(Beginning of DATASET CONTENT)

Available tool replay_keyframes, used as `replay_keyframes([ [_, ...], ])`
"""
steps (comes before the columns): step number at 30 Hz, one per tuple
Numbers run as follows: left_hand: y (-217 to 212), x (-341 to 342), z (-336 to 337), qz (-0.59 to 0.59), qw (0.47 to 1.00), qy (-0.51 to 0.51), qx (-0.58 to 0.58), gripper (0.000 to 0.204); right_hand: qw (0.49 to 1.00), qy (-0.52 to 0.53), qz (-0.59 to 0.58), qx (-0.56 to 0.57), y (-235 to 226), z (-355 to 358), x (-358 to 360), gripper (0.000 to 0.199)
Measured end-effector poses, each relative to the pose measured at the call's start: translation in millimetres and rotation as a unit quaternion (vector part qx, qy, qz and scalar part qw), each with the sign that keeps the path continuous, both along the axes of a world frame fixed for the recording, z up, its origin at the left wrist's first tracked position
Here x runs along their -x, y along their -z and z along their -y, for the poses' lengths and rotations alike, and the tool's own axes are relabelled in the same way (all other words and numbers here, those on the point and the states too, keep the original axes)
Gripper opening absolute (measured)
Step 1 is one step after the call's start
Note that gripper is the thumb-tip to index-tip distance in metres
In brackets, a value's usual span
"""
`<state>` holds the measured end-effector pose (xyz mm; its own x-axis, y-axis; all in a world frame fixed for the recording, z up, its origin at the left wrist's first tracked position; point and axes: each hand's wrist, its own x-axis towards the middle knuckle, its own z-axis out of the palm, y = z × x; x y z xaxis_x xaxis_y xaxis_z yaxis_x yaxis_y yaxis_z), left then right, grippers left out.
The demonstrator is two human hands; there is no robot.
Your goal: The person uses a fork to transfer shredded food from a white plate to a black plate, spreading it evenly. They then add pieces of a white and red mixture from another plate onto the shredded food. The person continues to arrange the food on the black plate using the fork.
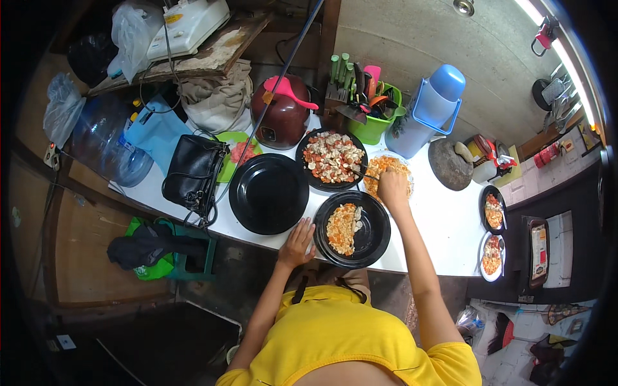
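Note:
My right hand point(391, 188) is closed on a thin dark utensil point(369, 175), perhaps a spoon; its far end is hard to make out. This hand is over a white plate point(412, 182) of orange, grainy food. My left hand point(297, 244) lies flat at the table's front edge, fingers stretched out, between an unfilled black plate point(269, 193) and a black plate point(376, 241). The latter holds orange, rice-like food point(343, 231) with pale slices at its right edge. Behind it, another black plate holds chopped red and pale pieces point(333, 156).
At the back stand a dark red rice cooker point(278, 116), a green utensil basket point(372, 132) and a blue flask point(428, 116). A stone mortar point(449, 166) sits to the right. Two filled plates point(494, 212) are at the far right. A black handbag point(194, 174) lies left.

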<state>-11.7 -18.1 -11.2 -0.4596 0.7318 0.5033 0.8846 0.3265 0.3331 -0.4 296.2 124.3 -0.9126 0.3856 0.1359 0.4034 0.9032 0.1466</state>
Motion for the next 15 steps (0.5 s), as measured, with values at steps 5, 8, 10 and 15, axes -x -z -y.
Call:
replay_keyframes([
  [5,5,-1,0,0.000,1.000,-0.019,0.000,0.059,0.989,0.084,-0.090,0.078,35,44,-13,0.009],
  [8,4,-1,1,0.002,1.000,-0.019,0.001,0.059,0.980,0.123,-0.091,0.129,40,57,-17,0.016],
  [10,4,-2,1,0.003,1.000,-0.018,0.002,0.060,0.978,0.127,-0.084,0.141,35,58,-19,0.019],
  [15,2,-3,2,0.010,1.000,-0.017,-0.009,0.059,0.981,0.119,-0.075,0.136,27,55,-15,0.022],
])
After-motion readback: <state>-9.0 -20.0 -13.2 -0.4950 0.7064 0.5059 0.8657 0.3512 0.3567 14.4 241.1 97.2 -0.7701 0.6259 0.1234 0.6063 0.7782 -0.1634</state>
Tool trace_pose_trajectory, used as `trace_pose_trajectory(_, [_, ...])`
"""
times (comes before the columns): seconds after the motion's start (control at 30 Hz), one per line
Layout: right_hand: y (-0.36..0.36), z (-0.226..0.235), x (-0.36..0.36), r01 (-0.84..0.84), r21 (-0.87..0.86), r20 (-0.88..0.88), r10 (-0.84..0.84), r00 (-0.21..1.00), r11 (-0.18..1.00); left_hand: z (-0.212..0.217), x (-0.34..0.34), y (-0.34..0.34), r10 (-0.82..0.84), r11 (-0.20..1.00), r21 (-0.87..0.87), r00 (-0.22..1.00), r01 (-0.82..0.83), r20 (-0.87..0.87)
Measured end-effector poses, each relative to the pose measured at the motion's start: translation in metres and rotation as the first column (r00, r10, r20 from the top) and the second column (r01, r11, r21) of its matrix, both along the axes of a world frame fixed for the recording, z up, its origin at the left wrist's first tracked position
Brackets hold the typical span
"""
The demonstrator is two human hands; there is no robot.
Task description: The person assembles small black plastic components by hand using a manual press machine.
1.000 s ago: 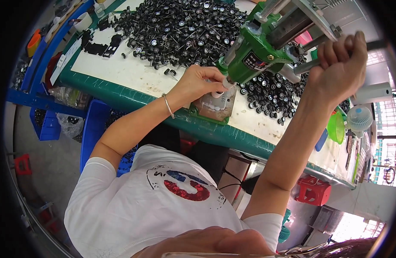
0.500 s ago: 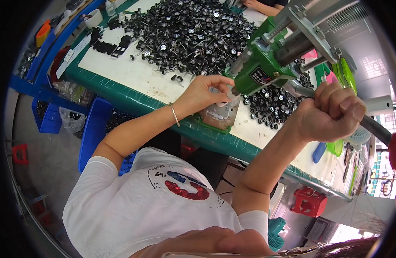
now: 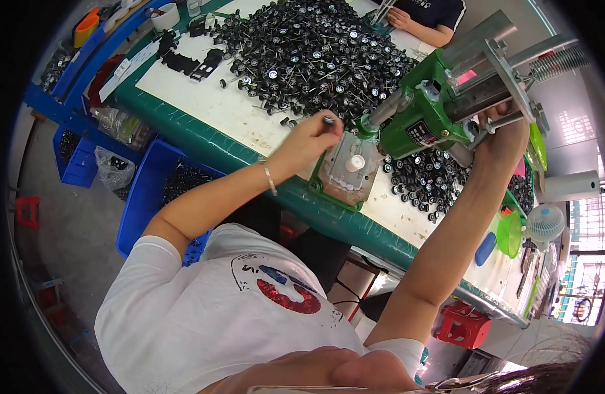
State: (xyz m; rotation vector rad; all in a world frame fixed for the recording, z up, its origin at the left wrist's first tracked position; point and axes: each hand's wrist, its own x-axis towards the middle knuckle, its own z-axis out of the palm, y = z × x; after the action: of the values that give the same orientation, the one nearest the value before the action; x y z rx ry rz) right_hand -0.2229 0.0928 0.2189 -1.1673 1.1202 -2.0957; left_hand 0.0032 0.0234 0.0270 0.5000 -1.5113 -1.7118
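My left hand (image 3: 317, 139) pinches a small black wheel (image 3: 328, 122) between thumb and fingers, over the left side of the press base. On the steel base plate (image 3: 345, 184), a white round holder (image 3: 356, 163) stands upright, apart from my hand. The green hand press (image 3: 414, 128) leans above and right of it. My right hand (image 3: 503, 118) is up behind the press's metal rods. Those rods hide most of its fingers, so what it grips does not show. Left of the press spreads a big heap of black wheels with metal axles (image 3: 302, 59).
Loose wheels (image 3: 421, 177) lie right of the press. A blue bin (image 3: 141, 197) stands below the green table edge (image 3: 224, 154). Black plastic parts (image 3: 184, 62) lie far left. Another person's hand (image 3: 400, 18) works at the far side. A small fan (image 3: 545, 223) stands right.
My right hand has moved up and away, from the press lever in front to behind the rods. My left hand has drawn back left from the white holder, holding a wheel.
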Motion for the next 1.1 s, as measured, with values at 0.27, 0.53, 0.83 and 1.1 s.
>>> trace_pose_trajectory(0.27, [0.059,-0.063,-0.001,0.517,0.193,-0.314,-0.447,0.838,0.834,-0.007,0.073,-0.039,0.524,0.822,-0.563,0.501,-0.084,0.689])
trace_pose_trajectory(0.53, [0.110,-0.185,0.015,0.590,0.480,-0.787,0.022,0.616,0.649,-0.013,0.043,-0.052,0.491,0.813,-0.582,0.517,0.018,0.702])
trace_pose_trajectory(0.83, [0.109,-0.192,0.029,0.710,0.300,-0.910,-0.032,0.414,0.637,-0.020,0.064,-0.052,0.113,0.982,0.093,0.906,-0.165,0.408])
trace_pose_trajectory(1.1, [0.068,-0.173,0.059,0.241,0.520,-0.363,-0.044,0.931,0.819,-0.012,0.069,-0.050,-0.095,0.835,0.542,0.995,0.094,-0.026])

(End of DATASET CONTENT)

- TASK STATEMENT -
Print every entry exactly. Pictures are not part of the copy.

- YOUR SOLUTION -
Available tool replay_keyframes, used as `replay_keyframes([ [_, ...], ])`
"""
steps (comes before the columns): step number at 30 Hz, one per tuple
Numbers run as follows: left_hand: y (-217 to 212), x (-341 to 342), z (-336 to 337), qz (-0.59 to 0.59), qw (0.47 to 1.00), qy (-0.51 to 0.51), qx (-0.58 to 0.58), gripper (0.000 to 0.204); right_hand: qw (0.49 to 1.00), qy (-0.52 to 0.53), qz (-0.59 to 0.58), qx (-0.56 to 0.57), y (-235 to 226), z (-355 to 358), x (-358 to 360), gripper (0.000 to 0.199)
Measured end-effector poses, each relative to the pose measured at the call's start: translation in millimetres and rotation as a unit quaternion (vector part qx, qy, qz and scalar part qw), each with the sign that keeps the path continuous, both along the axes of a world frame fixed for the recording, z up, its origin at the left wrist's first tracked position
Here x runs along their -x, y along their -z and z along their -y, for the poses' lengths and rotations alike, and the tool's own axes are relabelled in the same way (all other words and numbers here, those on the point and the states too, keep the original axes)
Gripper opening absolute (measured)
Step 1 is one step after the call's start
Note that gripper is the thumb-tip to index-tip distance in metres
In brackets, a value's usual span
"""
`<state>` holds the measured end-effector pose (xyz mm; its own x-axis, y-axis; all in a world frame fixed for the recording, z up, its origin at the left wrist's first tracked position; point and axes: each hand's wrist, its own x-axis towards the middle knuckle, its own z-axis out of the palm, y = z × x; x y z xaxis_x xaxis_y xaxis_z yaxis_x yaxis_y yaxis_z), left then right, grippers left out.
The demonstrator is two human hands; there is no robot.
Your goal: The person uses a fork to transfer shredded food from a white plate to a black plate, spreading it evenly. They then add pieces of a white and red mixture from another plate onto the shredded food. The person continues to arrange the food on the black plate using the fork.
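Note:
My right hand point(391, 188) is closed on a thin dark utensil point(369, 175), perhaps a spoon; its far end is hard to make out. This hand is over a white plate point(412, 182) of orange, grainy food. My left hand point(297, 244) lies flat at the table's front edge, fingers stretched out, between an unfilled black plate point(269, 193) and a black plate point(376, 241). The latter holds orange, rice-like food point(343, 231) with pale slices at its right edge. Behind it, another black plate holds chopped red and pale pieces point(333, 156).
At the back stand a dark red rice cooker point(278, 116), a green utensil basket point(372, 132) and a blue flask point(428, 116). A stone mortar point(449, 166) sits to the right. Two filled plates point(494, 212) are at the far right. A black handbag point(194, 174) lies left.
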
<state>-11.7 -18.1 -11.2 -0.4596 0.7318 0.5033 0.8846 0.3265 0.3331 -0.4 296.2 124.3 -0.9126 0.3856 0.1359 0.4034 0.9032 0.1466</state>
Motion for the next 15 steps (0.5 s), as measured, with values at steps 5, 8, 10 and 15, axes -x -z -y.
Call:
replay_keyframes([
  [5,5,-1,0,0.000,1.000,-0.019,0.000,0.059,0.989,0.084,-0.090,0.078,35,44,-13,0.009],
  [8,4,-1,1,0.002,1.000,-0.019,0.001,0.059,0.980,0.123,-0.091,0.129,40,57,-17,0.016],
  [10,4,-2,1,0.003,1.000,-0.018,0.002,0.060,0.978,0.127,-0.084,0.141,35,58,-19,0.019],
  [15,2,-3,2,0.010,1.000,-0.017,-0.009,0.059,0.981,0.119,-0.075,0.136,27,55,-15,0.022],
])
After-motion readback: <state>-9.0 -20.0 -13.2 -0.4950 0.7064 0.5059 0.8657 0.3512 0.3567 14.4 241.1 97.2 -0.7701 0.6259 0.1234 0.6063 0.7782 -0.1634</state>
Tool trace_pose_trajectory, used as `trace_pose_trajectory(_, [_, ...])`
"""
times (comes before the columns): seconds after the motion's start (control at 30 Hz), one per line
Layout: right_hand: y (-0.36..0.36), z (-0.226..0.235), x (-0.36..0.36), r01 (-0.84..0.84), r21 (-0.87..0.86), r20 (-0.88..0.88), r10 (-0.84..0.84), r00 (-0.21..1.00), r11 (-0.18..1.00); left_hand: z (-0.212..0.217), x (-0.34..0.34), y (-0.34..0.34), r10 (-0.82..0.84), r11 (-0.20..1.00), r21 (-0.87..0.87), r00 (-0.22..1.00), r01 (-0.82..0.83), r20 (-0.87..0.87)
Measured end-effector poses, each relative to the pose measured at the motion's start: translation in metres and rotation as the first column (r00, r10, r20 from the top) and the second column (r01, r11, r21) of its matrix, both along the axes of a world frame fixed for the recording, z up, its origin at the left wrist's first tracked position
Brackets hold the typical span
"""
The demonstrator is two human hands; there is no robot.
Task description: The person assembles small black plastic components by hand using a manual press machine.
1.000 s ago: 
0.500 s ago: 
now: 
State: (xyz m; rotation vector rad; all in a world frame fixed for the recording, z up, its origin at the left wrist's first tracked position; point and axes: each hand's wrist, its own x-axis towards the middle knuckle, its own z-axis out of the palm, y = z × x; after the action: of the values that give the same orientation, the one nearest the value before the action; x y z rx ry rz) right_hand -0.2229 0.0928 0.2189 -1.1673 1.1202 -2.0957; left_hand 0.0032 0.0234 0.0270 0.5000 -1.5113 -1.7118
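My left hand (image 3: 317, 139) pinches a small black wheel (image 3: 328, 122) between thumb and fingers, over the left side of the press base. On the steel base plate (image 3: 345, 184), a white round holder (image 3: 356, 163) stands upright, apart from my hand. The green hand press (image 3: 414, 128) leans above and right of it. My right hand (image 3: 503, 118) is up behind the press's metal rods. Those rods hide most of its fingers, so what it grips does not show. Left of the press spreads a big heap of black wheels with metal axles (image 3: 302, 59).
Loose wheels (image 3: 421, 177) lie right of the press. A blue bin (image 3: 141, 197) stands below the green table edge (image 3: 224, 154). Black plastic parts (image 3: 184, 62) lie far left. Another person's hand (image 3: 400, 18) works at the far side. A small fan (image 3: 545, 223) stands right.
My right hand has moved up and away, from the press lever in front to behind the rods. My left hand has drawn back left from the white holder, holding a wheel.
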Motion for the next 1.1 s, as measured, with values at 0.27, 0.53, 0.83 and 1.1 s.
>>> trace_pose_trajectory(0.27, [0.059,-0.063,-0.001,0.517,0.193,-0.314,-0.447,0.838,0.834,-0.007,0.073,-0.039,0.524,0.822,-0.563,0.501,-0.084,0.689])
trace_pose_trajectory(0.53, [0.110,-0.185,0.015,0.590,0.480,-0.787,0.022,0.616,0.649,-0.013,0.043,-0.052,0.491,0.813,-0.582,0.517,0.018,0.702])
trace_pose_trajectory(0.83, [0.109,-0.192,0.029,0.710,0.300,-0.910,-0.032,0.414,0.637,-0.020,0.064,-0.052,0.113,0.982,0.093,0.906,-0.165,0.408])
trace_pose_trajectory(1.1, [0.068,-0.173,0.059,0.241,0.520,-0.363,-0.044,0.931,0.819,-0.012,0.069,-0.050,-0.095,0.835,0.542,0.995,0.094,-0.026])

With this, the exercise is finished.